**Task objective:**
Below are some records. Return exactly the lines from the one with "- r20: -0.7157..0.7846" to the one with "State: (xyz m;", and nothing else.

[Source data]

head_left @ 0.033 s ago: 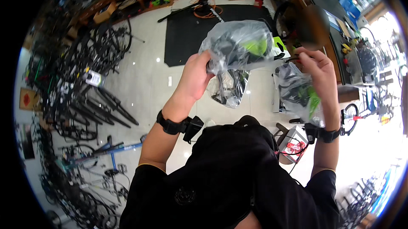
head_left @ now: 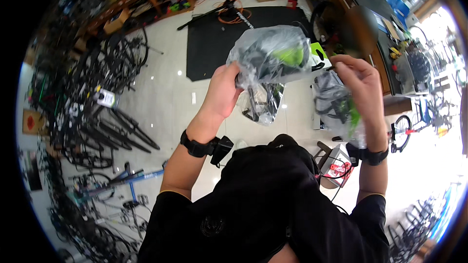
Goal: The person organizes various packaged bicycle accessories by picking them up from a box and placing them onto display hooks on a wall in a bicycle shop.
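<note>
My left hand (head_left: 223, 90) is closed on the near left edge of a crinkled clear plastic bag (head_left: 253, 50). Inside it is a bulky black and bright green thing whose kind the plastic blurs. A green and white card tag (head_left: 319, 55) sticks out at the bag's right side, with a black piece below it. Right beside that tag, my right hand (head_left: 361, 80) has its thumb and fingers pinched together; what they hold, if anything, is too small to make out. Another clear bag (head_left: 334, 99) with black and green contents is next to my right wrist, partly hidden by it.
Below the held bag lies a clear bag of black parts (head_left: 263, 104). A black mat (head_left: 207, 43) and a stand's legs (head_left: 226, 7) are ahead. Bicycles (head_left: 117, 63) crowd the left; a workbench (head_left: 385, 68) runs along the right. A box (head_left: 339, 168) stands near my right side.
My right hand has shifted slightly left, nearer the tag. My left hand keeps its grip on the bag. The whole view has moved a little.
</note>
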`<action>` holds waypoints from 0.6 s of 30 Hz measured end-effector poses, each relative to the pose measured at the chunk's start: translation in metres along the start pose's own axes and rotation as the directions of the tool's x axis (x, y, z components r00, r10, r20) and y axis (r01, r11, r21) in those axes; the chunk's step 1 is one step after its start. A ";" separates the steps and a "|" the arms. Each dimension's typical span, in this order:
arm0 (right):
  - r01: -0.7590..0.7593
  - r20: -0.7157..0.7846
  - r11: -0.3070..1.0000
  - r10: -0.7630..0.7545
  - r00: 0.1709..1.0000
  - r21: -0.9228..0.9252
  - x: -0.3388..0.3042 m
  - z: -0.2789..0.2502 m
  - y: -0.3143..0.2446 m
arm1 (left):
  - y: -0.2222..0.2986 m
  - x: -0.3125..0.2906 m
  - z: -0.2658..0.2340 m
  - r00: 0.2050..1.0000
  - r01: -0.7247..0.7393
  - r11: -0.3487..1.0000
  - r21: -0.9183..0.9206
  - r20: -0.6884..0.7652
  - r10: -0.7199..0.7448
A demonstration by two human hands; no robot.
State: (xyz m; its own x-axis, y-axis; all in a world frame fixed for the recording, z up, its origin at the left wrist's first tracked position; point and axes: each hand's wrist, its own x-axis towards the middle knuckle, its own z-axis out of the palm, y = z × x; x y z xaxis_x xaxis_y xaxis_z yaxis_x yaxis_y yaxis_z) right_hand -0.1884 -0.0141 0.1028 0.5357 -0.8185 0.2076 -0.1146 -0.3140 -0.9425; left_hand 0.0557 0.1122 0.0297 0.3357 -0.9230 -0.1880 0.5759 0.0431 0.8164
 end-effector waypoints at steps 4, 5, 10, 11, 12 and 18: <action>0.069 0.018 0.966 -0.066 0.998 -0.248 0.033 0.014 0.002 | -0.011 0.055 0.002 0.994 -0.039 0.999 -0.012 0.104 0.040; 0.067 -0.002 0.979 -0.069 0.998 -0.191 0.044 0.012 0.007 | -0.015 0.069 0.008 0.995 -0.049 0.999 -0.006 0.082 0.049; 0.181 -0.074 0.928 -0.216 0.974 -0.327 0.102 -0.013 0.042 | -0.026 0.144 0.042 0.984 -0.176 0.981 0.076 0.027 0.175; 0.182 -0.080 0.930 -0.218 0.973 -0.319 0.111 -0.019 0.047 | -0.029 0.155 0.048 0.980 -0.199 0.976 0.084 0.024 0.197; 0.213 -0.096 0.916 -0.259 0.961 -0.339 0.118 -0.023 0.052 | -0.029 0.165 0.055 0.979 -0.202 0.975 0.094 0.025 0.200; 0.305 -0.130 0.868 -0.381 0.916 -0.391 0.175 -0.055 0.082 | -0.041 0.222 0.079 0.966 -0.249 0.941 0.231 -0.015 0.259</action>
State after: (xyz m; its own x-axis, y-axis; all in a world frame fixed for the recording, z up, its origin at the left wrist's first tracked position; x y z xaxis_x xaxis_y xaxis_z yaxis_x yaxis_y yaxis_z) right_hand -0.1502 -0.2097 0.0758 0.4252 -0.6925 0.5828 -0.2632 -0.7107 -0.6524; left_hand 0.0481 -0.1250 -0.0025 0.4844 -0.8746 0.0222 0.2860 0.1823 0.9407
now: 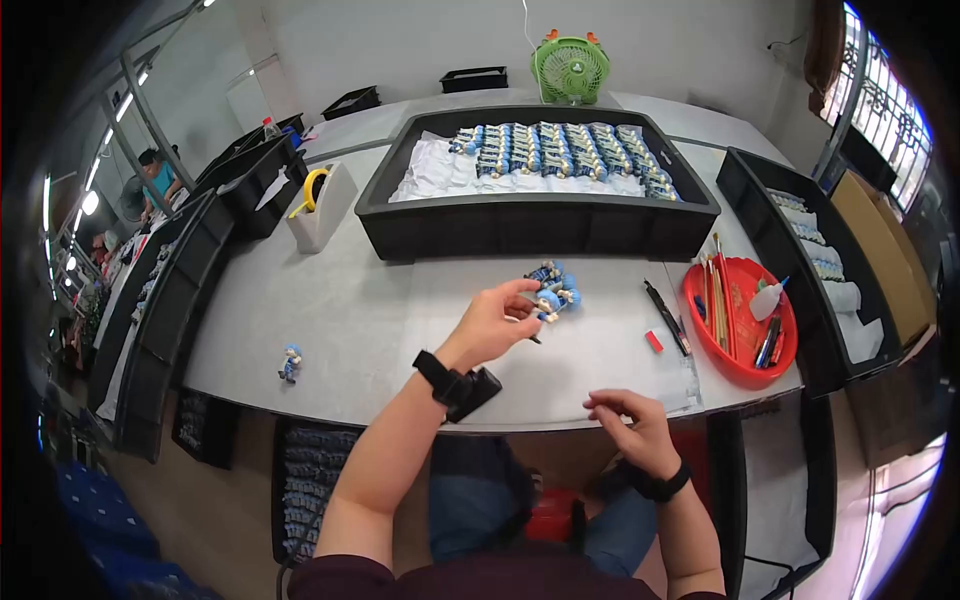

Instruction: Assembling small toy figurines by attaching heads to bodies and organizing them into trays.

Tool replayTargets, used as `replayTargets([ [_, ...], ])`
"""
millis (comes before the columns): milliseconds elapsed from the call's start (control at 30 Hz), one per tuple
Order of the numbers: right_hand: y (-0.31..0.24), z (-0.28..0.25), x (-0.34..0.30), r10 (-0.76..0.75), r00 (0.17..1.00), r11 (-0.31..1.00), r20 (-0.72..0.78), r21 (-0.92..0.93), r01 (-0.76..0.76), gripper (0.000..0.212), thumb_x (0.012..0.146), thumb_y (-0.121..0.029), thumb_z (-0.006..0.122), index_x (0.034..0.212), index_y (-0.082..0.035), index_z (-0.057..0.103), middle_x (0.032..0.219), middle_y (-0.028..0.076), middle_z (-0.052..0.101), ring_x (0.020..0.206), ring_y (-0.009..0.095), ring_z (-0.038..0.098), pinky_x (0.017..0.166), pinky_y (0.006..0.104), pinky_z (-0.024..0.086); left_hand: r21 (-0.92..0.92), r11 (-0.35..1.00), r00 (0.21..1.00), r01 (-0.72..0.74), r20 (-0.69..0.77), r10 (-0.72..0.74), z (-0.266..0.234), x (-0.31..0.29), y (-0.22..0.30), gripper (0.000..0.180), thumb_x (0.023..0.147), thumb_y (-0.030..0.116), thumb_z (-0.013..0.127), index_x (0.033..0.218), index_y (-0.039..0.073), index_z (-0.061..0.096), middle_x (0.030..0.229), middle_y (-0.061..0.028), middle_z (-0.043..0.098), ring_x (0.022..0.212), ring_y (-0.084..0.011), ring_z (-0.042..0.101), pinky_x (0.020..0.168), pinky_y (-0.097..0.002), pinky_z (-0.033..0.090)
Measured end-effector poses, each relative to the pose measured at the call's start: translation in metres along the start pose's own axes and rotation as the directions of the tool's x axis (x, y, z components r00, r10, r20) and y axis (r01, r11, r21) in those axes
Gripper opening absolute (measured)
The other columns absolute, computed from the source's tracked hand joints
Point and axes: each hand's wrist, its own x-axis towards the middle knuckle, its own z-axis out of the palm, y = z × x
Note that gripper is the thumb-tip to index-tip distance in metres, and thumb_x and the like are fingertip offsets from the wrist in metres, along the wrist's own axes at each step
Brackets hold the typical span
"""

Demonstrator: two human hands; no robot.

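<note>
My left hand is over the middle of the table, thumb and fingers closed around a small figurine with a light blue cap. Right beside it is a small cluster of similar blue-and-white figurines, partly overlapping, so the exact edge of the held one is hard to make out. A thin dark tip shows below the left fingers; what it belongs to is hidden. My right hand hovers at the table's front edge, fingers loosely bent, thumb slightly apart, nothing visible in it. A single figurine stands apart at the left.
A large black tray holds rows of figurines on white lining. To the right are a red basket with brushes, pens and a small bottle, a black pen-like tool and a red block. A white holder and green fan stand farther back.
</note>
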Motion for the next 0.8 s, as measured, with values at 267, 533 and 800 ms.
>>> replayTargets([
  [267,0.014,0.027,0.036,-0.038,0.997,0.995,-0.067,0.085,0.043,0.038,0.078,-0.01,0.065,0.112,0.0,0.053,0.093,0.01,0.063,0.08,0.013,0.059,0.069,0.0247,0.047,-0.585,0.807,0.981,-0.086,-0.189,-0.033,0.066,-0.046,-0.024,0.044,0.078,-0.002,0.061,0.119,-0.004,0.044,0.097,-0.0109,0.06,0.089,-0.0142,0.057,0.08,-0.0259,0.048],
  [533,0.021,0.03,0.033,-0.018,0.997,0.992,-0.073,0.12,0.026,0.036,0.079,-0.008,0.063,0.112,0.003,0.054,0.091,0.01,0.063,0.081,0.013,0.059,0.071,0.0245,0.047,-0.595,0.79,0.969,-0.149,-0.249,-0.004,0.075,-0.05,-0.04,0.049,0.074,-0.002,0.067,0.118,-0.003,0.045,0.094,-0.0105,0.06,0.085,-0.0128,0.057,0.075,-0.0241,0.049],
  [800,0.023,0.025,0.031,0.028,0.998,0.992,-0.062,0.126,-0.02,0.034,0.079,-0.007,0.062,0.11,0.004,0.054,0.092,0.011,0.064,0.083,0.014,0.059,0.074,0.0254,0.047,-0.581,0.805,0.974,-0.117,-0.225,-0.021,0.076,-0.05,-0.035,0.051,0.073,-0.005,0.066,0.118,-0.005,0.042,0.094,-0.0113,0.057,0.086,-0.0146,0.057,0.078,-0.0262,0.05],
])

**Output of the exercise:**
  - r20: -0.7157..0.7846
  - r11: -0.3070..1.0000
  - r10: -0.7630..0.7545
  - r00: 0.1709..1.0000
  - r21: -0.9228..0.9252
  - x: -0.3388..0.3042 m
  - z: -0.2789..0.2502 m
  - y: -0.3143..0.2446 m
arm1 (left):
  - y: -0.2222..0.2986 m
  - x: -0.3125..0.2906 m
  - z: -0.2658..0.2340 m
  - r00: 0.2050..1.0000
  - r01: -0.7247..0.7393
  - r11: -0.3487..1.0000
  - r21: -0.9183..0.9206
  - r20: -0.6884..0.7652
  - r10: -0.7199..0.7448
A demonstration by two human hands; no robot.
State: (xyz m; its own x-axis, y-axis; all in a world frame fixed for the recording, z up, its origin at the left wrist's first tracked position; point and axes: each hand's wrist, its own x-axis towards the middle knuckle, its own z-axis out of the palm, y = z × x; x y z xaxis_x xaxis_y xaxis_z yaxis_x yaxis_y yaxis_z) right_hand -0.1884 -0.0141 0.1028 0.5357 -0.8185 0.2076 -0.1146 -0.3140 -0.9425; left_hand 0.0557 0.1122 0.0297 0.3357 -0.9230 -0.1880 0.5759 0.0431 0.8164

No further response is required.